The Great Depression prompted the federal government to intervene in housing markets in new ways, both to provide more affordable housing options for citizens in need as well as to stimulate the economy through new construction. State-sanctioned segregation, however, ensured that opportunities for BIPOC to benefit from these new housing options were limited, while federally-backed lending programs designated most communities of color as unfavorable for public and private investment. Even in the run up to World War II, as increased demand for labor in new parts of the country kicked off a second great migration, BIPOC continued to face discrimination across housing markets.

Legend

  •   Hindered racial equality
  •   Mix of helped and hindered racial equality
  •   Helped advance racial equality
  • boost

    The first public housing developments were built as part of a pilot program to stimulate construction and replace older, run-down housing and neighborhoods. Administered under the Public Works Administration (PWA), these developments represented the first major investment in housing by the federal government. They were also notable for who they were built to serve: working class families of all races, with one-third of units going to Black families. Though these public housing units were racially segregated to align with the racial composition of the neighborhoods in which they were located, they nonetheless offered thousands of Black families a chance to live in affordable, better-quality housing.

  • block

    The Federal Housing Administration (FHA) was created to bring stability to the banking system during the Great Depression by insuring and subsidizing home mortgages. This allowed banks to lend and households to purchase homes more securely and affordably than ever before and expanded access to homeownership to a larger share of the American population. To protect against value loss on insured properties, however, the FHA used color-coded maps developed by local real estate groups to designate the neighborhoods in which it would insure mortgages, generally excluding those with a high share of multifamily housing and/or mixed or majority BIPOC populations, a practice called ‘redlining’.

  • mixed

    As a compliment to the FHA’s mortgage lending program, the federal government also passed Section 207 of the 1934 National Housing Act to offer similar mortgage insurance benefits to owners of multifamily rental housing. However, while the FHA program emphasized new construction, Section 207 was only applicable to the purchase or rehabilitation of existing housing. It also defined multifamily housing as five or more units, excluding many smaller property owners from using this program to upgrade or preserve their affordable rental units.
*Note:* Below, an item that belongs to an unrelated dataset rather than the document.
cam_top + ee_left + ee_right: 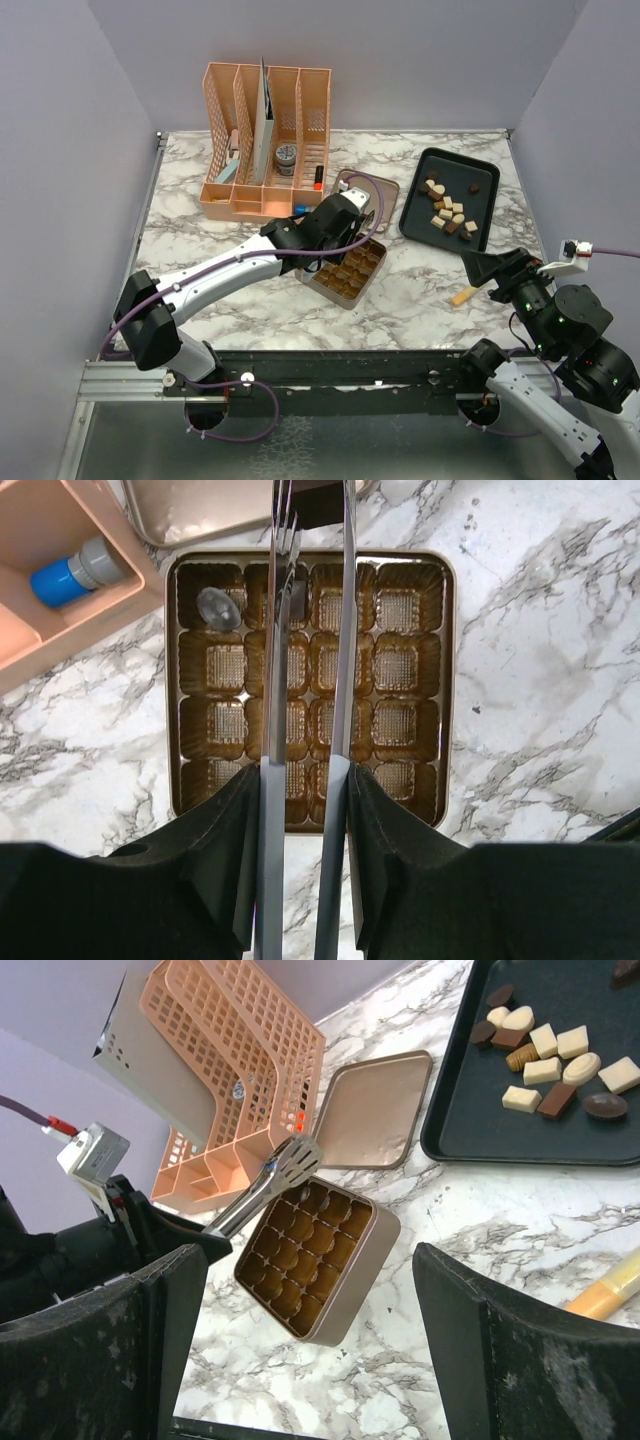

Properties owned by or located in areas with large BIPOC communities were also generally blocked from accessing this benefit.

  • mixed

    The 1937 Act permanently authorized the United States Housing Authority (USHA) to fund the large-scale construction of affordable housing. This USHA differed from the PWA public housing pilot program by lending funds to local authorities to build the housing to best meet the needs of their low-income residents, which gave municipalities more leeway in determining the type, quality and locations of this housing. The Act retained, however, the requirement that public developments be segregated by race according to the population in the neighborhoods where they were built. Many cities thus built higher-quality housing in majority-white neighborhoods with better schools and employment opportunities, while siting Black-only developments in areas with few amenities and in greater proximity to industrial facilities and environmental hazards.

  • boost

    The second mass migration more than tripled the number of Black Americans who left the South during the first migration, with hopes of better economic opportunity and an escape from Jim Crow laws again attracting many of the 5 million migrants to cities in the North and West. Most of those cities, however, now had restrictive zoning laws in place that severely limited housing options available to BIPOC-led households. In the few remaining integrated neighborhoods, the influx of large numbers of Black households prompted many white families to move elsewhere, kicking off the first wave of ‘white flight’ out of increasingly segregated urban neighborhoods.

  • block

    The outbreak of World War II shifted residential patterns in the U.S. as new industrial facilities were developed across the country to produce needed military supplies. Black and white workers alike were encouraged to relocate to these new employment centers, where they often worked together in integrated factories and shipyards. Yet the housing provided by the Department of Defense to shelter war workers and their families remained segregated, and where demand for housing exceeded supply, Black workers were generally excluded altogether from these developments and forced to live farther from employment opportunities. Many Black families stayed in these neighborhoods after the war, building communities that would later become targets for urban renewal efforts.

  • block

    Known as the GI Bill, this Act offered low-cost mortgages to returning servicemembers to purchase homes in FHA-approved neighborhoods. Properties in those neighborhoods, however, tended to be available only to white households, leading to a boom in white property ownership that not only exacerbated neighborhood segregation, but also gave white households access to an appreciable asset from which they could build wealth. Meanwhile, households of color, unable to benefit from these opportunities, became even further concentrated in neighborhoods with substandard housing, low appreciation, and a lack of public and private investment.